THE PROBLEM:
When you reach the line containing "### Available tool" in the entries below, begin reproducing lines exactly, and stop once the line containing "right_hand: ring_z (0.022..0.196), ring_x" is done.

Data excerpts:
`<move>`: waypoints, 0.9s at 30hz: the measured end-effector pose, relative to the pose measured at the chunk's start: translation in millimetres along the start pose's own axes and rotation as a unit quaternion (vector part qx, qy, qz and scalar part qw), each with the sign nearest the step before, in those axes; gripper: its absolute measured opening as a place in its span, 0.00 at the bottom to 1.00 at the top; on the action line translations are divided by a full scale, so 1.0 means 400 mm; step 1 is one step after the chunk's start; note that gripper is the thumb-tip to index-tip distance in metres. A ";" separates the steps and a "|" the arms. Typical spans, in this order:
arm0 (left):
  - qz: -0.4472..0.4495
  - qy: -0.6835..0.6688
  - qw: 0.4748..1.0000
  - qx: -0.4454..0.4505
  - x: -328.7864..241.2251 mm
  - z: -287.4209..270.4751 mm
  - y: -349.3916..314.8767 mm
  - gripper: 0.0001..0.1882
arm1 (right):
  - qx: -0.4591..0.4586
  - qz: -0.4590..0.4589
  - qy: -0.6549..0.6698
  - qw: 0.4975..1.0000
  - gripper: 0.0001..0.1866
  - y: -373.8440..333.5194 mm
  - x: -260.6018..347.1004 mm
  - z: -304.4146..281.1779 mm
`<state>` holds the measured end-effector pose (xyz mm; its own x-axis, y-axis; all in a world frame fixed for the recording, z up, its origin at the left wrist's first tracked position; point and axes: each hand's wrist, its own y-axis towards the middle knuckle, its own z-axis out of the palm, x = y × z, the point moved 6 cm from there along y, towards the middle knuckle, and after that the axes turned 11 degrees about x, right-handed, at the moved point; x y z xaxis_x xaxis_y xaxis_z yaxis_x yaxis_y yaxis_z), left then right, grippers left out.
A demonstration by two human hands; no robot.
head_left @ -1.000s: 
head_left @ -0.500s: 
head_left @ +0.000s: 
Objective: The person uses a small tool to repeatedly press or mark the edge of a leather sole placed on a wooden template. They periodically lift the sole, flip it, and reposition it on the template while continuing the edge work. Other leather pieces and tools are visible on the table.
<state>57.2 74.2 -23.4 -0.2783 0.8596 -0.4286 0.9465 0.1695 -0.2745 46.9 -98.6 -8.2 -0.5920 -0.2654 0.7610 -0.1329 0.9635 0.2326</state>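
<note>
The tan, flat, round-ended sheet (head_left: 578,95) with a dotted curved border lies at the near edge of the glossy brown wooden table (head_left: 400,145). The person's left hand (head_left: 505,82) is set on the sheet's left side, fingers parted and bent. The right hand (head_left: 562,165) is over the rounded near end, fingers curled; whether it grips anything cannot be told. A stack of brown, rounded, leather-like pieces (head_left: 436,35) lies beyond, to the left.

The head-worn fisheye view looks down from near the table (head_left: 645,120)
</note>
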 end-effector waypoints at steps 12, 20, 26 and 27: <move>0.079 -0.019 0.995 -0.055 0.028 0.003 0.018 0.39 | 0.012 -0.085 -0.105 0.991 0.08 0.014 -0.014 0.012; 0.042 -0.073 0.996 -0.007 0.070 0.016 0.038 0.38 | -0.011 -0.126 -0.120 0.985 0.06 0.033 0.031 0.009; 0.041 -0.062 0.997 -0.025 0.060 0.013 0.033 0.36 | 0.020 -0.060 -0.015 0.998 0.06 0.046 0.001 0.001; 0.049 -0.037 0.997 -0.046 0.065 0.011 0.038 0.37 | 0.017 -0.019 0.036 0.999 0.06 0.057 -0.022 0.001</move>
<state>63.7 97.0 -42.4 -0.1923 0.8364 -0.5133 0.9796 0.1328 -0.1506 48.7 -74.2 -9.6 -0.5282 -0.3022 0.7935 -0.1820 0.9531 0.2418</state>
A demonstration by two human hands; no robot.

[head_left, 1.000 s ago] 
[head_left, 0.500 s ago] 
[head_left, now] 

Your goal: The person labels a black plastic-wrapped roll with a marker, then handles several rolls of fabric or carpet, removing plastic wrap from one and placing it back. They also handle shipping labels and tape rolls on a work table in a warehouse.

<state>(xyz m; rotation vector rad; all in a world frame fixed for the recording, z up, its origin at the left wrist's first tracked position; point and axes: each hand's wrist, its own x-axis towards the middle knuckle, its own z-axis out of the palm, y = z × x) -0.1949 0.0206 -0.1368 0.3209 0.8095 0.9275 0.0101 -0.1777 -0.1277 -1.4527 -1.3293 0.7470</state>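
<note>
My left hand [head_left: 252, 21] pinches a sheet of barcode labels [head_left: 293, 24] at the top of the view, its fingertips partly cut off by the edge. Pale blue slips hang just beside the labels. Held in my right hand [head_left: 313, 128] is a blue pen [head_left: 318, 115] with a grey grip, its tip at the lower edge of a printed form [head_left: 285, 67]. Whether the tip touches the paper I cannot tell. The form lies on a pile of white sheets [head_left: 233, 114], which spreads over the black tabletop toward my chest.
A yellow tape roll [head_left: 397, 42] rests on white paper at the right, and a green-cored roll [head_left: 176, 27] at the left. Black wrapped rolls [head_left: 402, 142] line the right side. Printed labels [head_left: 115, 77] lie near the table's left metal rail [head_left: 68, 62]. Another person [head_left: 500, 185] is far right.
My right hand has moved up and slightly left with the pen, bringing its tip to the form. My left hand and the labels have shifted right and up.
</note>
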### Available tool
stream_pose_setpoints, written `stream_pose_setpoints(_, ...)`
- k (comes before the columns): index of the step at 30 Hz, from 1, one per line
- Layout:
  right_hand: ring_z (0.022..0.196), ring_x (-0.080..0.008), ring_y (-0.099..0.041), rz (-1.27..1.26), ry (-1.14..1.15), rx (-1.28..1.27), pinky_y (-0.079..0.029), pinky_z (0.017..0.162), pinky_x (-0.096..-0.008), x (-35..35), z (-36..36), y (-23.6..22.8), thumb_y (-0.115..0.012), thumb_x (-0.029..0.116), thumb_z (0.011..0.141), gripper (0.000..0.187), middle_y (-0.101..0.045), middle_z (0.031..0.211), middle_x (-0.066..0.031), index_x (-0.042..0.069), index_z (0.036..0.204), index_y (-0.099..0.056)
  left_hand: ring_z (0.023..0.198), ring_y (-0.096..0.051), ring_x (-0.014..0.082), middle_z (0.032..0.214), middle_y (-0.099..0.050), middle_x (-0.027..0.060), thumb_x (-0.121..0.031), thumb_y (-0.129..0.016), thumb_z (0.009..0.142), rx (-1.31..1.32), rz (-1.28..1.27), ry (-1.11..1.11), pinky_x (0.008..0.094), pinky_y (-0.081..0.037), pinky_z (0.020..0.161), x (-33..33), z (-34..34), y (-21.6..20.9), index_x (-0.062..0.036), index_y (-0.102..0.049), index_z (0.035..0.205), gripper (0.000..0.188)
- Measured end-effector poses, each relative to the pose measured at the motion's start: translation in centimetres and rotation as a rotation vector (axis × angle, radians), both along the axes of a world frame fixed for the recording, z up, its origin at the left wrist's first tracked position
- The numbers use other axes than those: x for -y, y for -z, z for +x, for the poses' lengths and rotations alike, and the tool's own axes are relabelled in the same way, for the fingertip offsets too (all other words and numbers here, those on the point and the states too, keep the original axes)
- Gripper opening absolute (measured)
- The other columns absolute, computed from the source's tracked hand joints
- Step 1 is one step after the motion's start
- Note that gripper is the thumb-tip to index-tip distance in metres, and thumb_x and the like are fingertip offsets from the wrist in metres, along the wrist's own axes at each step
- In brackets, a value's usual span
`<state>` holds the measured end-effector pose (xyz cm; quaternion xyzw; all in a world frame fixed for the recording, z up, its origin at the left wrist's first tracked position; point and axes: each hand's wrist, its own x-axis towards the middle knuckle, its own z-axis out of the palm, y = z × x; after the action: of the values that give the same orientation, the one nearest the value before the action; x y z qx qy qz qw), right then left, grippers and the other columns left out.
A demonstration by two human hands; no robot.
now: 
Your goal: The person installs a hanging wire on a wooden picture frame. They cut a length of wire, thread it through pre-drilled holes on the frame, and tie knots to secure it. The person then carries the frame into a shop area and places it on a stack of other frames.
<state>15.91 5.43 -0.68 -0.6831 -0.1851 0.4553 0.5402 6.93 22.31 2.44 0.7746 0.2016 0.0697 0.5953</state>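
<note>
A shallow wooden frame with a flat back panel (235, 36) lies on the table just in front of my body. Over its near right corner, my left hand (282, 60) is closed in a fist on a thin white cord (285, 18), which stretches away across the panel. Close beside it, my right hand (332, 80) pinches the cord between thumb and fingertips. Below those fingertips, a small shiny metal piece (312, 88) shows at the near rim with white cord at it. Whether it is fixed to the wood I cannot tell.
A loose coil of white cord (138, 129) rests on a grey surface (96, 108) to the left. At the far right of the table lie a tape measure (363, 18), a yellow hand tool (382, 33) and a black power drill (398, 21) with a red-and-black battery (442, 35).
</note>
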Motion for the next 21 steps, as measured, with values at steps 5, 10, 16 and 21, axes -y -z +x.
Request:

ANSWER SECTION:
### Available tool
stream_pose_setpoints, written `stream_pose_setpoints(_, ...)`
- k (comes before the columns): index of the step at 30 Hz, from 1, one per line
- Layout:
  right_hand: ring_z (0.022..0.196), ring_x (-0.080..0.008), ring_y (-0.099..0.041), rz (-1.27..1.26), ry (-1.14..1.15), rx (-1.28..1.27), pinky_y (-0.079..0.029), pinky_z (0.017..0.162), pinky_x (-0.096..-0.008), x (-35..35), z (-36..36), y (-23.6..22.8), thumb_y (-0.115..0.012), thumb_x (-0.029..0.116), thumb_z (0.011..0.141), gripper (0.000..0.187), middle_y (-0.101..0.045), middle_z (0.031..0.211), middle_x (-0.066..0.031), index_x (-0.042..0.069), index_z (0.036..0.204), index_y (-0.099..0.056)

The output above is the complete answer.